Forbes asserts that while some forms are demonstrably beautiful, beyond that we come to personal taste. What is the biological point behind beautiful forms? Beauty may mean little when it comes to the point of view of survival, but it is in fact valued in the process of sexual selection. A beautiful creature is seen as a guarantor of its fitness. “Much of what we take to be quintessentially human is the result of sexual selection - traits selected by our ancestors. There’s a sense in which we have evolved our own human form.”
Disruptive colouration in nature has influenced camouflage. Nature has the capacity to mimic and camouflage: “something magical seems to happen when colour overflows form marked out by lines. It happens in nature and it happens in military camouflage. It can, however, puzzle the biologist. Take, for example, the zebra, whose coat is a product of disruptive colouration. Scientists are unsure whether this is effective in the animal’s natural habitat and have debated the question for a long time."
So form, says Forbes, is where the disciplines of science and art meet: “patterns in nature are there by necessity but we can create purely gratuitous patterns that nature would never conceive of," he concludes.

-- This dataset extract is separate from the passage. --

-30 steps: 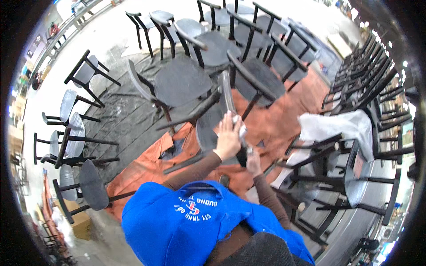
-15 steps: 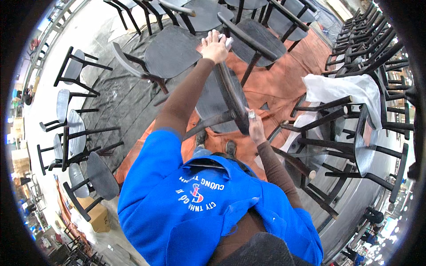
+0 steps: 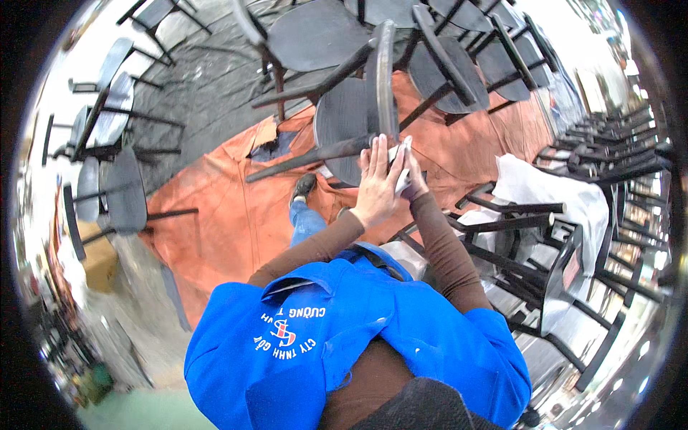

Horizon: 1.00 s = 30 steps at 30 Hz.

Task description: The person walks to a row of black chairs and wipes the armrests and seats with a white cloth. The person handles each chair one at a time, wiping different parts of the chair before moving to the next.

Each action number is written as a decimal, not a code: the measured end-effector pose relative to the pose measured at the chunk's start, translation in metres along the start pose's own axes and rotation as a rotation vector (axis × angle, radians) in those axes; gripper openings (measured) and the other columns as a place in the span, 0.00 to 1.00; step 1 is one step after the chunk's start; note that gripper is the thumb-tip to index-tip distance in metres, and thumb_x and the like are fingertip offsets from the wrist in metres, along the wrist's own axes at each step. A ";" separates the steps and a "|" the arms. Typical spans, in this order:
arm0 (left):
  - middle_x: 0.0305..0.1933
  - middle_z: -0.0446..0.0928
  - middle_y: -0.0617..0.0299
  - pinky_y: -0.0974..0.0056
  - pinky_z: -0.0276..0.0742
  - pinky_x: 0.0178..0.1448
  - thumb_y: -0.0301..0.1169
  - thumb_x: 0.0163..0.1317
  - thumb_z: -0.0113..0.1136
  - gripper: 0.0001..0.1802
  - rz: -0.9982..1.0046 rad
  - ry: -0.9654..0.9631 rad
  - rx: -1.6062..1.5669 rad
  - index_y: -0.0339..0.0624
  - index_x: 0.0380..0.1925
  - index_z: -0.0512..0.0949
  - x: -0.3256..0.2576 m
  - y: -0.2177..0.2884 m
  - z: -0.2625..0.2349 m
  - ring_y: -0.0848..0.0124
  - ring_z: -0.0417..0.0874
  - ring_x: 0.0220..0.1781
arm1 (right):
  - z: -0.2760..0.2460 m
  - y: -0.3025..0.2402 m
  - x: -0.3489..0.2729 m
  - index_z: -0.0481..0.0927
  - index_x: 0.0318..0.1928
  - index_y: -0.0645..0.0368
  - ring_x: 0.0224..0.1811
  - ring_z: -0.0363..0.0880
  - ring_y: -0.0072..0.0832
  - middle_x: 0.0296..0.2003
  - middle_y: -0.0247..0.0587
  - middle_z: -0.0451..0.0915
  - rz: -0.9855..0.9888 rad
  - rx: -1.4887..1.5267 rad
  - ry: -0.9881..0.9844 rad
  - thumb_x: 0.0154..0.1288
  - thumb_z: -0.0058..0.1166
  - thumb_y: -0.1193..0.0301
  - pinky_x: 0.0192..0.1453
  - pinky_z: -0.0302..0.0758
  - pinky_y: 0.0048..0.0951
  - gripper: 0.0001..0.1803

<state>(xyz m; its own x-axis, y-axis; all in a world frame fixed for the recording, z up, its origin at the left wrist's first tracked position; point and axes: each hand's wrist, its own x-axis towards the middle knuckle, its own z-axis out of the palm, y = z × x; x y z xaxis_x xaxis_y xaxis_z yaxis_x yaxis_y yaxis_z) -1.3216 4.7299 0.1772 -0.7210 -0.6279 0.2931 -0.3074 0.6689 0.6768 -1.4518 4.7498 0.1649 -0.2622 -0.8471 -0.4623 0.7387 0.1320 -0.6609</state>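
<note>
A dark wooden chair (image 3: pixel 344 122) lies tipped over in front of me on an orange tarp (image 3: pixel 236 208), its curved back rail (image 3: pixel 385 79) pointing up. My left hand (image 3: pixel 376 179) rests flat against the lower end of that rail, fingers straight and apart, touching a small white pad (image 3: pixel 403 154). My right hand (image 3: pixel 414 183) is pressed close beside it and grips the white pad from the right. Both brown sleeves reach up from my blue vest (image 3: pixel 344 344). My shoe (image 3: pixel 304 188) stands on the tarp under the chair.
More dark chairs (image 3: pixel 459 64) crowd the top. Stacked chairs (image 3: pixel 609 165) fill the right side, some under a white sheet (image 3: pixel 545 193). Other chairs (image 3: pixel 107 179) stand at the left near a cardboard box (image 3: pixel 97 261).
My left arm, stretched out to the far end of the chair's back rail half a second ago, has drawn back to beside my right hand. The view has tilted further down.
</note>
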 end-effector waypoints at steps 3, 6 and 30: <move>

Peter Forbes is a writer who has consistently worked at the interface between art and science. He read chemistry, wrote his first articles for New Scientist magazine, edited Poetry Review for 16 years and has edited three poetry anthologies, including Scanning the Century (Penguin, 2000).
He reviews frequently for the Guardian and Independent newspapers and contributes occasional articles to The Times Eureka monthly science supplement. His first popular science book, The Gecko’s Foot (Harper Perennial, 2006), on the new science of bio-inspiration, was longlisted for the Aventis/Royal Society Prize. Dazzled and Deceived (Yale University Press, 2009) traces the links between nature, art and warfare through the lens of mimicry and camouflage, taking in figures such as Darwin, Theodore Roosevelt, Sir Peter Scott, the Surrealists, and Picasso, and comes up to date with the new science of form in nature: evo devo. The book won the 2011 Warwick Prize for Writing.